The heat-treating furnace 10 of the illustrated embodiment comprises a furnace section 12, a boat means 14 arranged in the furnace section 12 on which semiconductors to be heat-treated are to be put, and a driving mechanism 16 for carrying out the introduction and removal of the boat means 14 with respect to the furnace section 12.
The furnace section 12 includes a furnace body 18 which is formed into a cylindrical shape and vertically arranged. The furnace body 18 is closed at the upper end thereof and open at the lower end thereof. The furnace section 12 also includes a heater 20 disposed on the inner wall of the furnace body 18 and a silica tube 22 arranged in the furnace body so as to be spaced at an interval from the heater 20. The silica tube 22 is open at the lower end thereof and communicated at the upper end thereof with a gas feed pipe 24 inserted into the furnace body 18 through the top wall thereof.
As can be seen from the foregoing, the vertical furnace of the illustrated embodiment can significantly reduce heat loss of the furnace due to convection, facilitate the operation of charging semiconductors in the boat without exposing an operator to heat from the furnace due to convection, prevent the damage of the interior of the furnace due to the falling of an object in the furnace section by mistake, and effectively prevent the collection of dust in the furnace body.
The embodiment shown in FIG. 2 is adapted to keep an operation space clean to positively prevent a semiconductor from being polluted by dust during the operation in the operation space.
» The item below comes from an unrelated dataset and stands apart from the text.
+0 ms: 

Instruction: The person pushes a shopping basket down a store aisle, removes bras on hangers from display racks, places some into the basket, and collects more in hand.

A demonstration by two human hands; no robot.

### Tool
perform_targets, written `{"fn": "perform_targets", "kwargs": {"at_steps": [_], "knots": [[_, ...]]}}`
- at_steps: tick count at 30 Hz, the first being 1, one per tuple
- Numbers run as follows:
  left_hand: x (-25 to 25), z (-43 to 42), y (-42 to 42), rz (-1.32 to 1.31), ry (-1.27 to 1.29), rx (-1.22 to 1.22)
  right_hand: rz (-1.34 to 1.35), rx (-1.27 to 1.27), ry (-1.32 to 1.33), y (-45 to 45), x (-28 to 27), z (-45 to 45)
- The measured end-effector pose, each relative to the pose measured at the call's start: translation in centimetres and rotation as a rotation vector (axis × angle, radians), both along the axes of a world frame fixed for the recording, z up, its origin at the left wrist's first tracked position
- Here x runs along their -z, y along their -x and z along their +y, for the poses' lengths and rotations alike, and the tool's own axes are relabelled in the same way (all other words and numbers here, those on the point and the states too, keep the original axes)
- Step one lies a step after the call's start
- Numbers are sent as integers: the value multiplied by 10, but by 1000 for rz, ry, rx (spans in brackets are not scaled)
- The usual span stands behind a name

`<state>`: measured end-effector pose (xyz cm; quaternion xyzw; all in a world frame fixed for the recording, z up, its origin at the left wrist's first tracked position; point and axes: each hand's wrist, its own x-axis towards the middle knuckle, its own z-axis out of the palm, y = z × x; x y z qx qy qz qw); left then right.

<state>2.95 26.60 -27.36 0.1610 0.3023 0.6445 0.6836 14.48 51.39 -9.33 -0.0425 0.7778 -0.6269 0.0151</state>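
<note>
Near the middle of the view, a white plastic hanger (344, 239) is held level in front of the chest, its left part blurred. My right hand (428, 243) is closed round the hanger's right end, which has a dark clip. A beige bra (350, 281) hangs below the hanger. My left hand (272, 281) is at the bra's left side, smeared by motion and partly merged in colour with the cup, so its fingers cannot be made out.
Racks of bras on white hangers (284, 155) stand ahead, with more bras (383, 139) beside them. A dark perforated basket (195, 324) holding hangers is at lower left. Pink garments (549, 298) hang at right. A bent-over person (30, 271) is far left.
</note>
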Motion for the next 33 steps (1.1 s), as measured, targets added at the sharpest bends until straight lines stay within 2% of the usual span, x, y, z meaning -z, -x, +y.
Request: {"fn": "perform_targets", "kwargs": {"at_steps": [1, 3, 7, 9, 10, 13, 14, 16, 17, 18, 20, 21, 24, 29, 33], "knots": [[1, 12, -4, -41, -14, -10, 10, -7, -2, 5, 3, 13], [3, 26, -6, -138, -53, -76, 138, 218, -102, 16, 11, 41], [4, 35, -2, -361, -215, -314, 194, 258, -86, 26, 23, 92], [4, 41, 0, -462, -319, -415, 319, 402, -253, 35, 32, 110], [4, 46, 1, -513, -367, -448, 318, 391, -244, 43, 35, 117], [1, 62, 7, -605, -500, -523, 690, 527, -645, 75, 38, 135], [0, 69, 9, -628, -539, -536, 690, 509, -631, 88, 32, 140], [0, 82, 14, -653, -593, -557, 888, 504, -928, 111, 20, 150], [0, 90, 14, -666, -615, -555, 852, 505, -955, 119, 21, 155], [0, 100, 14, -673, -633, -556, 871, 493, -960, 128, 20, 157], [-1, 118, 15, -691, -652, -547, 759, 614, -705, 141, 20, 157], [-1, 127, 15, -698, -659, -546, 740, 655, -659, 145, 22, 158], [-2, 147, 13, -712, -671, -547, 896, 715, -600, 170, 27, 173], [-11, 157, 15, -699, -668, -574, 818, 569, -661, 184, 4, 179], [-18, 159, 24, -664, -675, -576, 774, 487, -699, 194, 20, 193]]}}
The boat driving mechanism 16 is supported on a horizontal separating plate 78 which is arranged in proximity to the lower end of the furnace section 12 and above an installation table 26 so as to define an operation space 54 between the separating plate 78 and the installation table 26. The operation space 54 is formed to have a size sufficient to allow the charging and discharge of semiconductor wafers 52 with respect to the silica boat 14 or the trays 50 of the boat and the introduction and removal of the boat with respect to the furnace section 12 to be smoothly carried out. The separating plate 78 is abutted at one end portion thereof against the upper end of a dust filter 56 and formed with an opening 79 having the substantially same diameter as the silica tube 22 at the portion thereof right below the furnace section 12, of which the periphery is substantially contiguous to the lower end of the silica tube 22 to substantially isolate a space around the furnace section from the operation space 54.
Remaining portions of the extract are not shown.